- [Exercise objective] Your task is to copy each line of the listing that contains the word "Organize".

........

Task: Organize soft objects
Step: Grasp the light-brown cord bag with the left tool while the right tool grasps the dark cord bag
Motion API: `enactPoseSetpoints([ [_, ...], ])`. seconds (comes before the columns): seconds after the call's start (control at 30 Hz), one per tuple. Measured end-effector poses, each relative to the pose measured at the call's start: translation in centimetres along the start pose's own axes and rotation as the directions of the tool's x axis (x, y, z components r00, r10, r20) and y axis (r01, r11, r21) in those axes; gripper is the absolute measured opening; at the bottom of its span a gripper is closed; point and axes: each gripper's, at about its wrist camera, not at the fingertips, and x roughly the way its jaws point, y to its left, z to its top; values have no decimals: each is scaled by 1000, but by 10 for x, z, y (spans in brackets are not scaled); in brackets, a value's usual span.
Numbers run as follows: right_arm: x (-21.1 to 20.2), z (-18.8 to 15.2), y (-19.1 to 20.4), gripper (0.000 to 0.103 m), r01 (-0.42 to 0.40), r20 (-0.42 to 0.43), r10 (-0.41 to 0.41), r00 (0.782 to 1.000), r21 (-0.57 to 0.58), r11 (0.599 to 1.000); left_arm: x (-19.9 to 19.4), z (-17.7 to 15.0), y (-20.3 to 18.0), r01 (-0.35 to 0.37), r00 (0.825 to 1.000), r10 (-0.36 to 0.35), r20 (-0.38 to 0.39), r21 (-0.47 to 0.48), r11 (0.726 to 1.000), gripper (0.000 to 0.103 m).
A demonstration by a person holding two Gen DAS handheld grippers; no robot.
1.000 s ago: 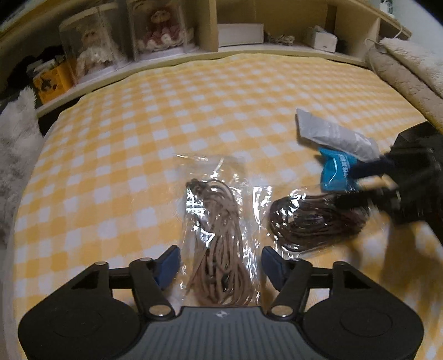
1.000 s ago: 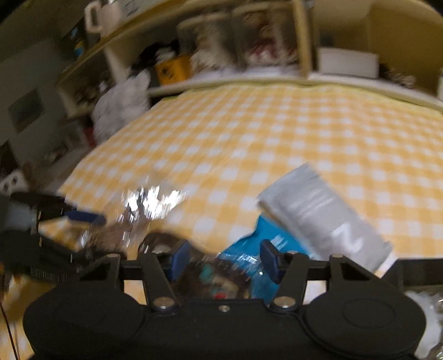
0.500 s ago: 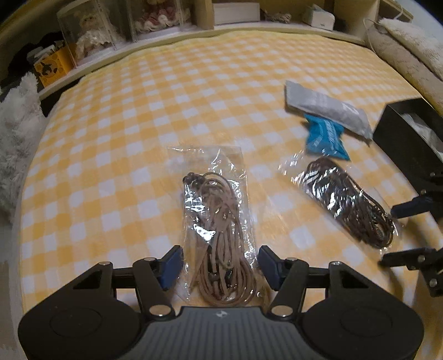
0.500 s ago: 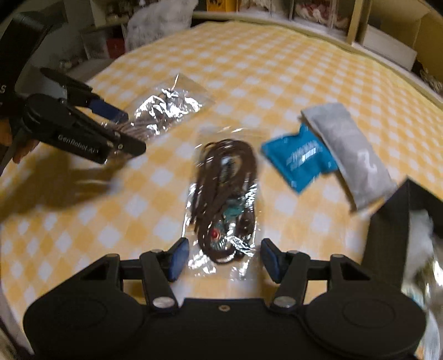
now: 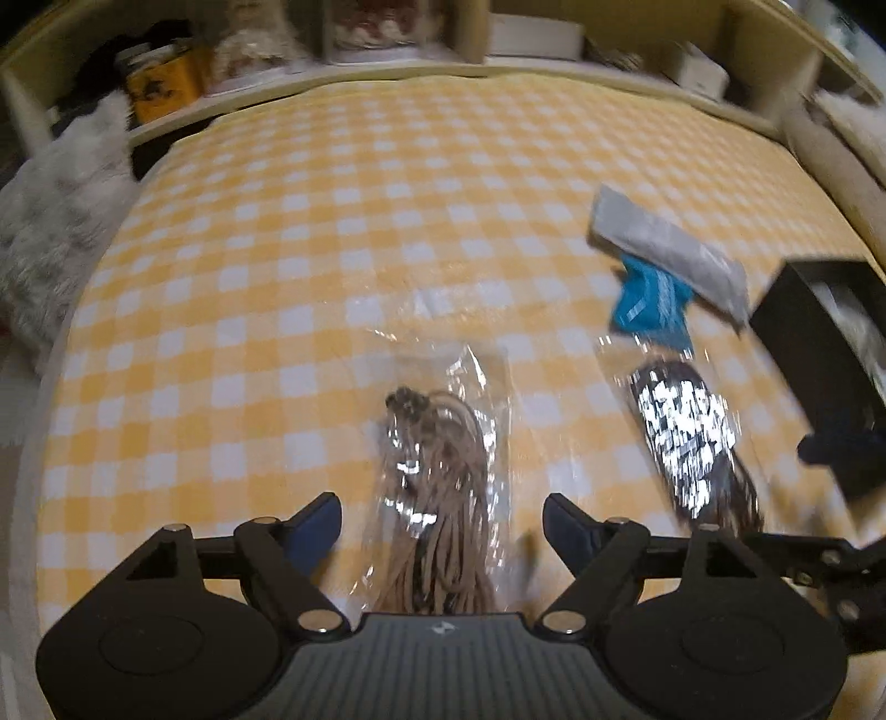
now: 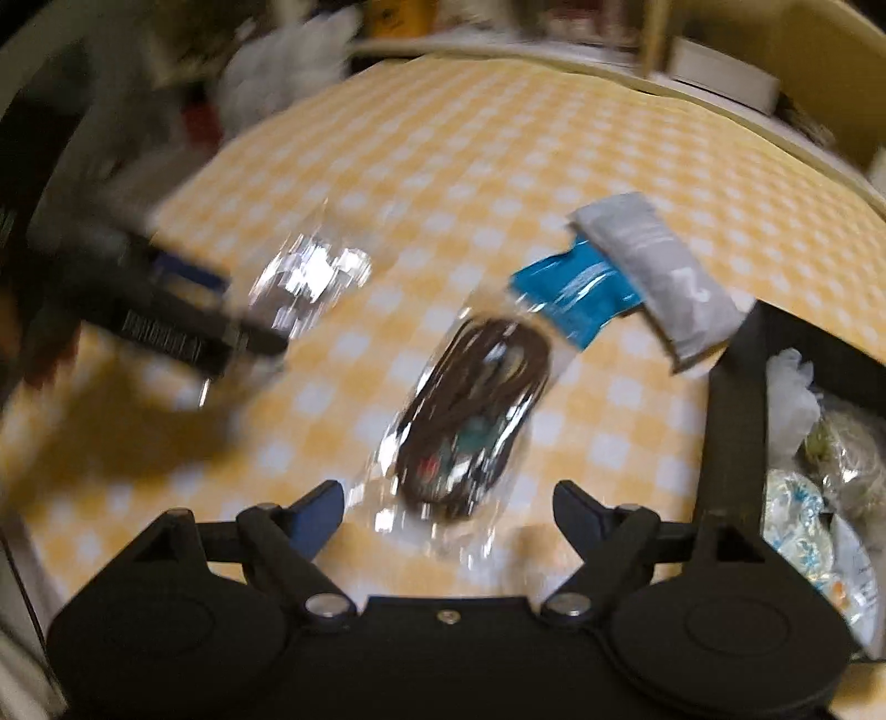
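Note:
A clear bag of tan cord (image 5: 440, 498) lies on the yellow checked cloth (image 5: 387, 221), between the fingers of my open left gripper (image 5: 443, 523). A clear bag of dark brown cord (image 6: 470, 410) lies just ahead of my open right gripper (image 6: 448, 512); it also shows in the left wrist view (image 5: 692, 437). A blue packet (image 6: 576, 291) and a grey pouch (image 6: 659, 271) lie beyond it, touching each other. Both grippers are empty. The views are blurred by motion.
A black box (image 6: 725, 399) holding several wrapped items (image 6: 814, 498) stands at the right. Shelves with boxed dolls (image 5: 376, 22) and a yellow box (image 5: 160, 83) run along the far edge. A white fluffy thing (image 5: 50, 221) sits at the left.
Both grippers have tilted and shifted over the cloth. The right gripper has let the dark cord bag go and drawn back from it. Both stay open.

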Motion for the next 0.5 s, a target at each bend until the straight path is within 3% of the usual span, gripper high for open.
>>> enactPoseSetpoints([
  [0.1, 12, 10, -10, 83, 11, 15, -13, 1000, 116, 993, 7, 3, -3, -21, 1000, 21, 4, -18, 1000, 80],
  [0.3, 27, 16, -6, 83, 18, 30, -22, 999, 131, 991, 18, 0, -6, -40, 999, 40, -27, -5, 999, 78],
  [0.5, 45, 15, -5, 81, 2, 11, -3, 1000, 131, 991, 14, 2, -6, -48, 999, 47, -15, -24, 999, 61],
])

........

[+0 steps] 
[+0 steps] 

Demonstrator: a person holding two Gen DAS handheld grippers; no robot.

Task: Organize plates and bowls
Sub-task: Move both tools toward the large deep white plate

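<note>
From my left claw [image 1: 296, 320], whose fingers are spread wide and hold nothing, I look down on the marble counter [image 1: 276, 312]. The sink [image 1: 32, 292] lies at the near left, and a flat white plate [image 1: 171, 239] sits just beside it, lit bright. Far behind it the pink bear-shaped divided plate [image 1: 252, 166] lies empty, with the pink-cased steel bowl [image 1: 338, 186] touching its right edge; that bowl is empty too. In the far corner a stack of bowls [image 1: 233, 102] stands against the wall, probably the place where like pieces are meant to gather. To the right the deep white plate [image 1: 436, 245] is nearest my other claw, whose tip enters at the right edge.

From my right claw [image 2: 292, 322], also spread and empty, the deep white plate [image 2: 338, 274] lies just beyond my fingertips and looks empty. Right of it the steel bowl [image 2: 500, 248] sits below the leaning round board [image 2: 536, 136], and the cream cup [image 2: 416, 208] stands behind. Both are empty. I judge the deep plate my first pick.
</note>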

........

- [Solution below]
Task: Organize soft objects
Task: Organize plates and bowls

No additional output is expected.